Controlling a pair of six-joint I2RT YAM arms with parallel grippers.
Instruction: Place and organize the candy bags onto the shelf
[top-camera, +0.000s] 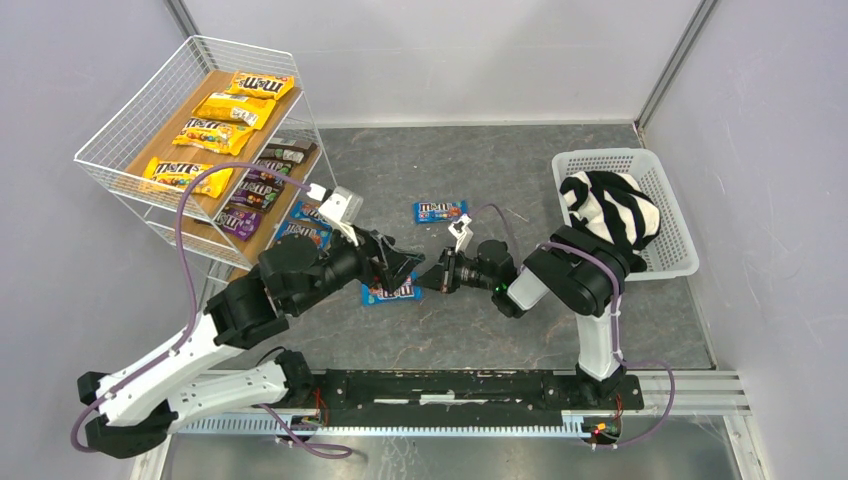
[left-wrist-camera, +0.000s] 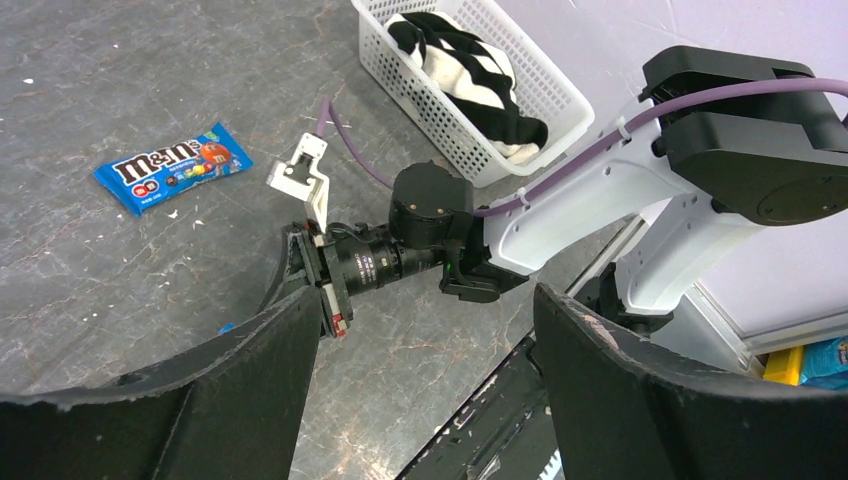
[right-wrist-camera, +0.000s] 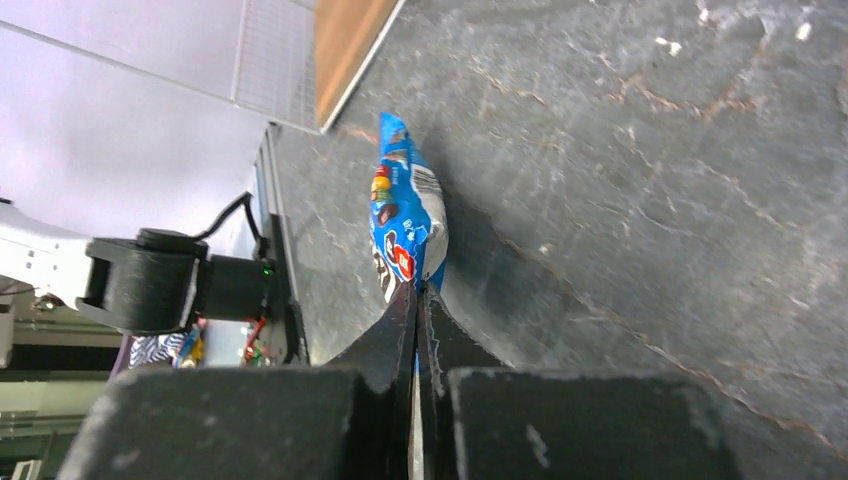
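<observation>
The shelf (top-camera: 118, 140) stands at the far left. It holds several yellow candy bags (top-camera: 215, 110) on the top board, dark ones (top-camera: 262, 180) on the middle board and blue ones (top-camera: 305, 222) on the lowest. One blue bag (top-camera: 441, 211) lies loose on the table and also shows in the left wrist view (left-wrist-camera: 172, 167). My right gripper (right-wrist-camera: 420, 292) is shut on the end of another blue bag (right-wrist-camera: 403, 220), which shows from above (top-camera: 390, 292). My left gripper (left-wrist-camera: 425, 305) is open and empty, right beside that bag (top-camera: 403, 266).
A white lattice basket (top-camera: 668, 225) with a black-and-white striped cloth (top-camera: 605, 205) stands at the right, behind the right arm. The two grippers sit tip to tip at the table's middle. Grey walls close in the sides. A black rail (top-camera: 470, 385) runs along the near edge.
</observation>
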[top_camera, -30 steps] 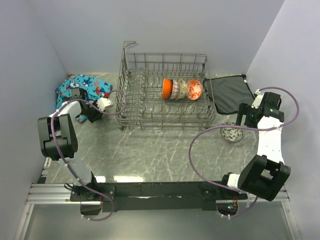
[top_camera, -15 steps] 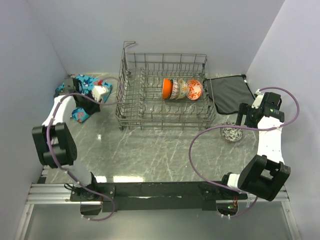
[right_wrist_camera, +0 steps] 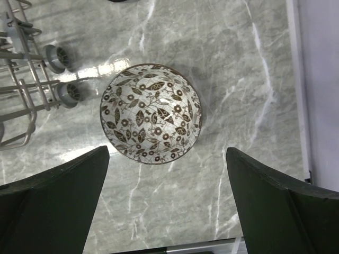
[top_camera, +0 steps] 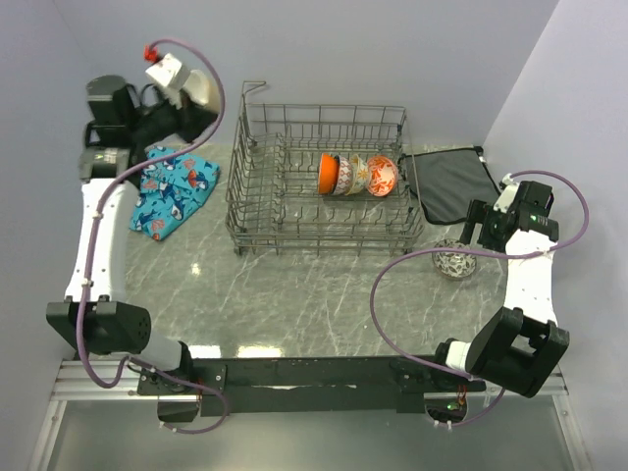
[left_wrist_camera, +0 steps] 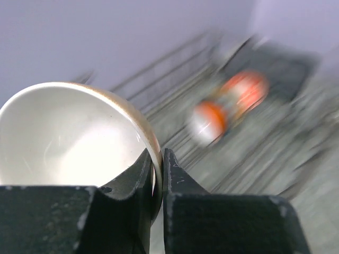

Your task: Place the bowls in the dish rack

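Note:
My left gripper (top_camera: pixel 189 113) is raised high at the far left, beside the dish rack's left end, and is shut on the rim of a plain cream bowl (top_camera: pixel 203 91). The left wrist view shows its fingers (left_wrist_camera: pixel 158 169) pinching that bowl (left_wrist_camera: pixel 69 137). The grey wire dish rack (top_camera: pixel 257 211) holds several bowls on edge, from an orange one (top_camera: pixel 328 174) to an orange-red patterned one (top_camera: pixel 382 176). My right gripper (top_camera: pixel 481 231) is open just above a black-and-white patterned bowl (top_camera: pixel 454 262), which lies between the open fingers (right_wrist_camera: pixel 167 153) in the right wrist view (right_wrist_camera: pixel 151 114).
A blue patterned cloth (top_camera: pixel 175 186) lies left of the rack. A flat dark grey mat (top_camera: pixel 451 182) lies right of it. The rack's wheeled corner (right_wrist_camera: pixel 58 74) is close to the patterned bowl. Walls close in on the left, back and right.
My left arm has lifted from the cloth to high up by the back wall, carrying the cream bowl. The right arm has not moved.

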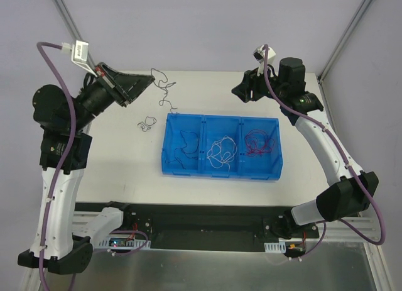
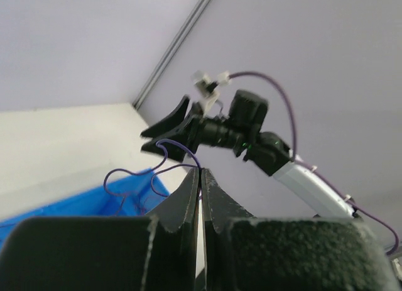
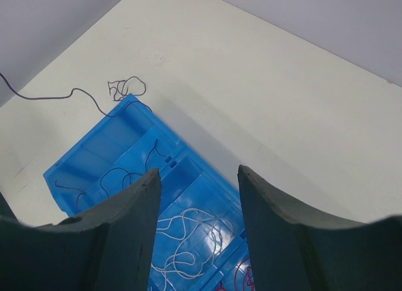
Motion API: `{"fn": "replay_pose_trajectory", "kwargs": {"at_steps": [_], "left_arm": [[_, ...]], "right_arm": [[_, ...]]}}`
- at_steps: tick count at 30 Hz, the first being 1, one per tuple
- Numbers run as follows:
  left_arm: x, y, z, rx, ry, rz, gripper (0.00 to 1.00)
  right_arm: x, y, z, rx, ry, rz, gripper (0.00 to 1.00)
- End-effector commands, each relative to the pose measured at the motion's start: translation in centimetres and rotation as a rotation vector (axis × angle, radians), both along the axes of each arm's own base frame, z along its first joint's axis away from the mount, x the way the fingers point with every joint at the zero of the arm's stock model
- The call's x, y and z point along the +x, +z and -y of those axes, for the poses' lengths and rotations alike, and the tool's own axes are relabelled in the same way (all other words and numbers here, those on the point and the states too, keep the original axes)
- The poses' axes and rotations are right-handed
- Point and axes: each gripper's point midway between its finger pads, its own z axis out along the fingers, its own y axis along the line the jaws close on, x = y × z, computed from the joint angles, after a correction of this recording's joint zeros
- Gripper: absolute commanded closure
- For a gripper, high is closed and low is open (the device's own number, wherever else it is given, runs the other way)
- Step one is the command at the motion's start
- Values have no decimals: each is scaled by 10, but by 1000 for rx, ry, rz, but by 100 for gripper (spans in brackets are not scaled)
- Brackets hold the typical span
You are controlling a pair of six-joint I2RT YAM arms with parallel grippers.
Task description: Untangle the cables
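Note:
My left gripper point(image 1: 149, 80) is raised over the table's back left and shut on a thin dark purple cable point(image 1: 164, 91), which dangles in curls down to the table. In the left wrist view the jaws point(image 2: 201, 173) pinch this cable point(image 2: 134, 173). A small dark cable clump point(image 1: 147, 123) lies on the table left of the blue tray point(image 1: 221, 172). The tray holds a dark cable point(image 1: 186, 146) on the left, white cables point(image 1: 222, 151) in the middle and red cables point(image 1: 260, 142) on the right. My right gripper point(image 1: 242, 91) is open and empty, high above the tray point(image 3: 200, 178).
The right wrist view looks down on the tray wall point(image 3: 135, 105), the white cables point(image 3: 191, 234), the dark clump point(image 3: 125, 88) and the hanging strand point(image 3: 56, 96). The cage posts stand at the back corners. The table's right edge is near the tray.

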Motion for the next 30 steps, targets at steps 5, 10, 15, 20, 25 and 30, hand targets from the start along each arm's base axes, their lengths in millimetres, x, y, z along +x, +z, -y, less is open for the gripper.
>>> {"fn": "replay_pose_trajectory", "kwargs": {"at_steps": [5, 10, 15, 20, 25, 30], "left_arm": [[-24, 66, 8, -28, -82, 166, 100], [-19, 46, 6, -25, -58, 129, 100], [-27, 88, -1, -30, -13, 248, 100], [-37, 148, 6, -64, -89, 351, 100], [-23, 151, 7, -88, -67, 346, 100], [-2, 127, 11, -81, -70, 271, 100]], "right_arm": [[0, 18, -2, 31, 16, 39, 45], [2, 17, -4, 33, 21, 33, 45], [2, 18, -8, 49, 35, 25, 45], [0, 21, -8, 56, 43, 27, 46], [-1, 20, -9, 56, 47, 25, 46], [-1, 21, -10, 59, 51, 25, 46]]}}
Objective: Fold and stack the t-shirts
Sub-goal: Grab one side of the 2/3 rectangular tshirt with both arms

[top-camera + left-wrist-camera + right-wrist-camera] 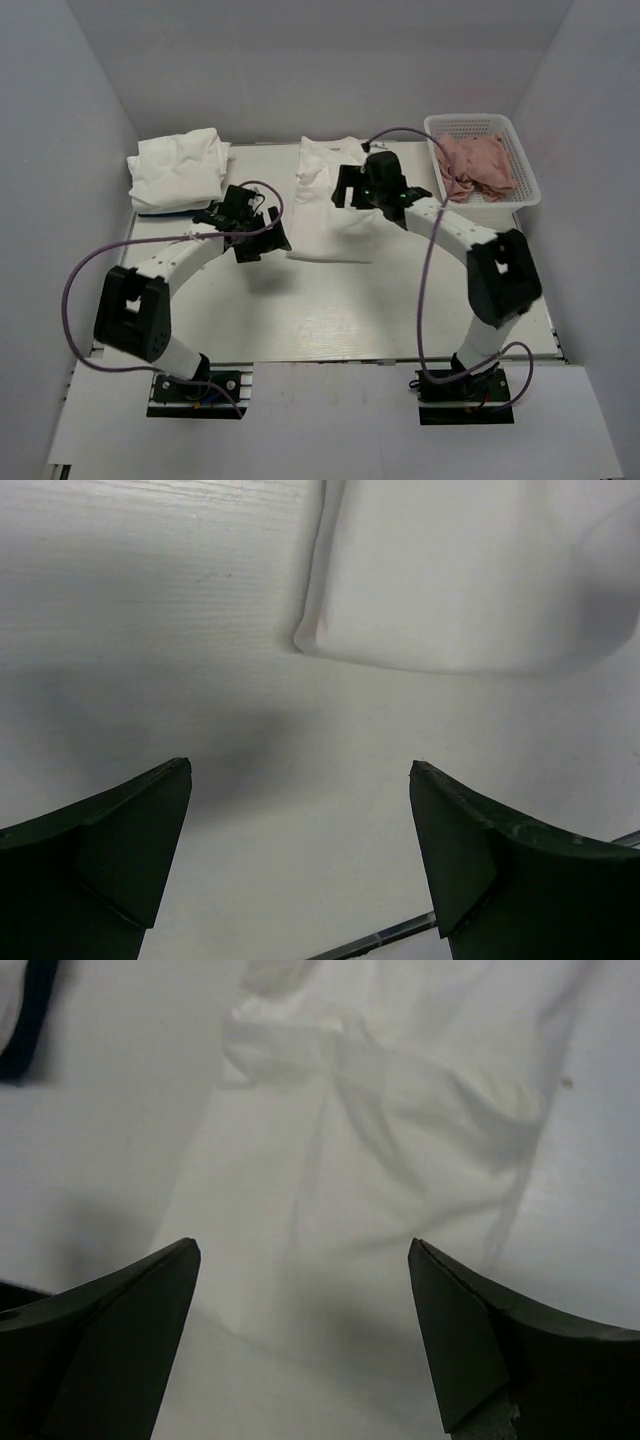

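A white t-shirt [318, 175] lies at the middle of the tabletop's [330, 310] far edge under the right gripper [305, 1250], the left gripper [300, 770] hangs by its near left corner, both jaws apart and empty, and 1 folded pile [178, 168] fills the far left corner.

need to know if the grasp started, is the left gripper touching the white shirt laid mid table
Apart. The left wrist view shows bare table between the open left gripper and the white shirt ahead of it.
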`<act>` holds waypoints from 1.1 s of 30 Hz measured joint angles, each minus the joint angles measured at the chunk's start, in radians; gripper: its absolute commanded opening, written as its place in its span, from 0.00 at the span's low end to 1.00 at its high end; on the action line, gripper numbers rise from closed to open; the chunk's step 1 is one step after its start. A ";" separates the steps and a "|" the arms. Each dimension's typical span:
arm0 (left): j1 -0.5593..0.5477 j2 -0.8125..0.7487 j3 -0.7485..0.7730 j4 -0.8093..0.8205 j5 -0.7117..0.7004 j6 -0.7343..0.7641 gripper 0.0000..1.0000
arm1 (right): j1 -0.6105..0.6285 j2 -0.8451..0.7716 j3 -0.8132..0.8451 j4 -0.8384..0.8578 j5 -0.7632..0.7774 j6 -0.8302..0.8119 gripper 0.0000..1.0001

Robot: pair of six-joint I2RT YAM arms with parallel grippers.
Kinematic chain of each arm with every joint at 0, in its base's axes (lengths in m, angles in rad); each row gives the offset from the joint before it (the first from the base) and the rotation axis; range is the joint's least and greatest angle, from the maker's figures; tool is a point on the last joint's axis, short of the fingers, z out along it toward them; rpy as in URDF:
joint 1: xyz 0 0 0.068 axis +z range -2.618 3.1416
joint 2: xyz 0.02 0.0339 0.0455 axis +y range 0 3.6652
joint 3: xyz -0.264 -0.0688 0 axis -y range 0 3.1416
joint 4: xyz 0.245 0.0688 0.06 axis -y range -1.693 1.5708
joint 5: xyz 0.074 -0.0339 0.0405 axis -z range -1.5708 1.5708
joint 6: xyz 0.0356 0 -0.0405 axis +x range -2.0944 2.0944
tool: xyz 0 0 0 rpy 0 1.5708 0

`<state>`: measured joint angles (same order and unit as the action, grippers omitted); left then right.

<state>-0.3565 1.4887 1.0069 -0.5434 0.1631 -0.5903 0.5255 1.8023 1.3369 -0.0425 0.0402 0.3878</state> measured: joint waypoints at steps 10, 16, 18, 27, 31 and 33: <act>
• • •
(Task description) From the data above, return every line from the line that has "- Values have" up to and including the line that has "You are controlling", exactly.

(Response box)
- Values have no decimals: each is scaled by 10, but by 1000 for rx, ry, rz, but by 100 for gripper (spans in brackets are not scaled)
- Brackets hold the typical span
You are controlling a pair of six-joint I2RT YAM arms with parallel grippers.

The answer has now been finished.